Perhaps I should hesitate to make the link between this sort of illogic and the Christian Right overall. But I think of the various theories offered by spokespersons such as Pat Robertson, Tim LaHaye, Rush Limbaugh (who a Christian acquaintance told me yesterday had "converted" him from liberal to conservative politics; I groaned aloud and made a face!), Jerry Falwell, and the litany of others... and I find myself thinking about our collective need for simplification.

I could add a bit more re LaHaye.

There was 80s-era "Mother Jones" incident, where his wife Beverley helped out a reporter from MJ by givng him a cassette tape when his own interview tape with her filled. That tape, it turned out later, had been used by Tim to record thoughts involving a Christian Right coalition between himself, Rev. Sun Myung Moon of the Unification Church, and Rev. Jerry Falwell. THe tape was for Bo Hi Pak, a Moon lieutenant, and whistfully wondered if then-Vice President George Bush, Sr., could be replaced by Jerry Falwell. The fact that Moon viewed Jesus' mission to earth a "failure" and view himself as the one fulfilling the mission Jesus failed at didn't seem an issue at the time; Moon was then, and continues today, to donate money to the Christian Right. Again, the lesson seems to be that some people don't mind something unchristian as long as it is labeled "Christian"... or "conservative," which seems these days to be confused with Christian.
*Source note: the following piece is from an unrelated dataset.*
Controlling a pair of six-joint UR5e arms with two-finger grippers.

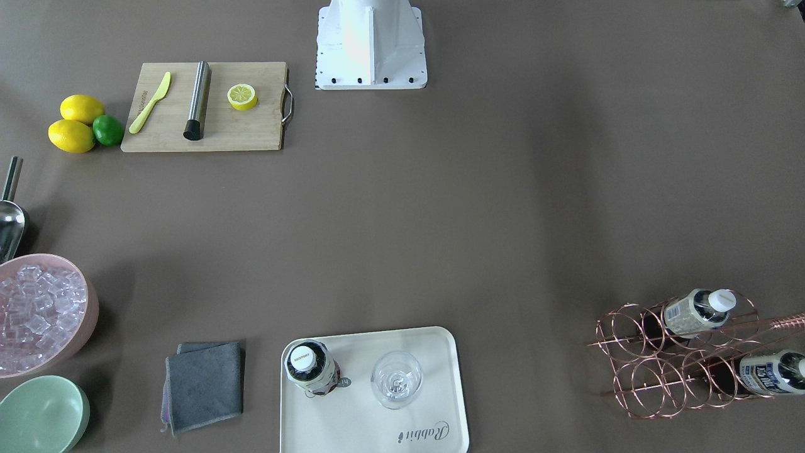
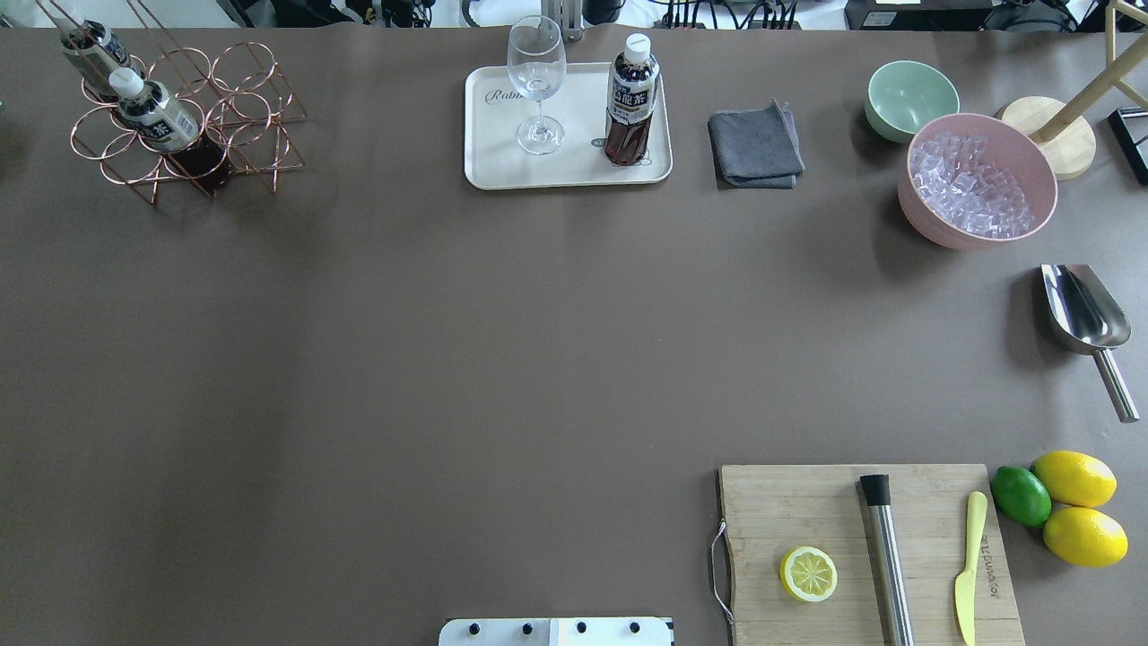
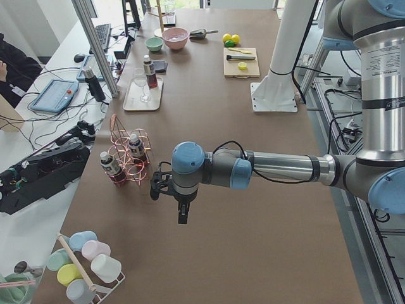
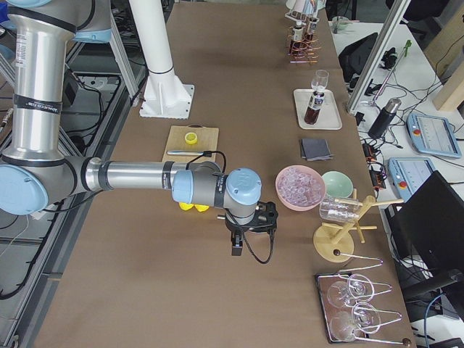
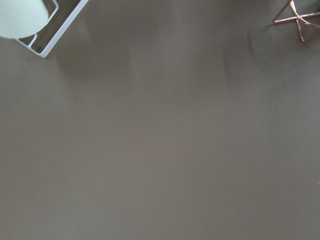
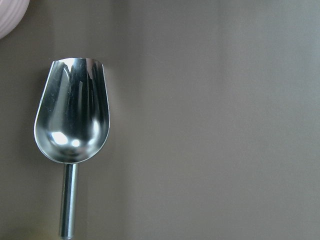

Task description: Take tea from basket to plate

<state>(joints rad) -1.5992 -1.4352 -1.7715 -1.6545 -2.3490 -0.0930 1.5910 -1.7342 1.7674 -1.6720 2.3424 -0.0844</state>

Today, LaHaye's Uber-Zionism is evident in the "Left Behind" series and echoed by Pat Robertson's recent scandalous comments regarding both Ariel Sharon and Yitzhak Rabin, that God was punishing both men for their allowing Palestinians any of "God's land." The theology / logic behind this is just as unconvincing as the psychology behind LaHaye's "four temperaments" theories.

And just as unbiblical.

Yet his books continue to be bestsellers, whether on the four temperaments, properly submissive female sexuality, or his own strange take on the Second Coming. In the end, the real issue isn't what that says about him. It is what it says about us.


5 comments:

Lainie Petersen said...

Yeah, but those Left Behind books have long been one of my favorite guilty pleasures.

:-)

Marty Phillips said...

Pat is a post trib believer though.

Pintradex said...

On the topic of sexuality, is oral roberts appropriate between consenting adults? Just kidding. I'm tagging you for this "4 Times" blog meme... (if you wanna do it).

Anonymous said...

Whatta blog! Adding to what you said about LaHaye's lack of originality, Carl Olson has revealed that LaHaye's "Left Behind" is incredibly similar to Salem Kirban's "666" while Dave MacPherson's "The Rapture Plot" has side-by-side quotes exhibiting LaHaye's plagiarism of both Lindsey and Walvoord. And a rather different web piece entitled "LaHaye's Temperament" shocks us with additional insights into him. While I think of it - when Tim reproduced Margaret Macdonald's brief 1830 "rapture" account, he left out 48 words - the same 48 words that Tommy Ice left out when he reproduced it several years earlier (which changed the meaning)! But here's something that everyone has missed: Remember crazy musician Spike Jones of the 1950's? There's an eerie resemblance between Jones and LaHaye; not only do they look alike and have California connections, but Jones had doo-wacka-doo music while LaHaye has doo-wacka-doo theology and church history! B.N.

Jon Trott said...

Lainie! Bad girl. Now what did I tell you about reading Tim LaHaye! Stand in the corner right now!

Justin! You are also a bad person, and will be punished. I'll check out the meme and add (maybe) a do-re-mi.

Anonymous! I'm better than LaHaye. My crummy verbiage is copied from no-one... and everyone reminds me of the fact. How crummy it is, I mean, not that I didn't plagiarize. I tried to plagiarize once, but someone said I hadda learn to raad first.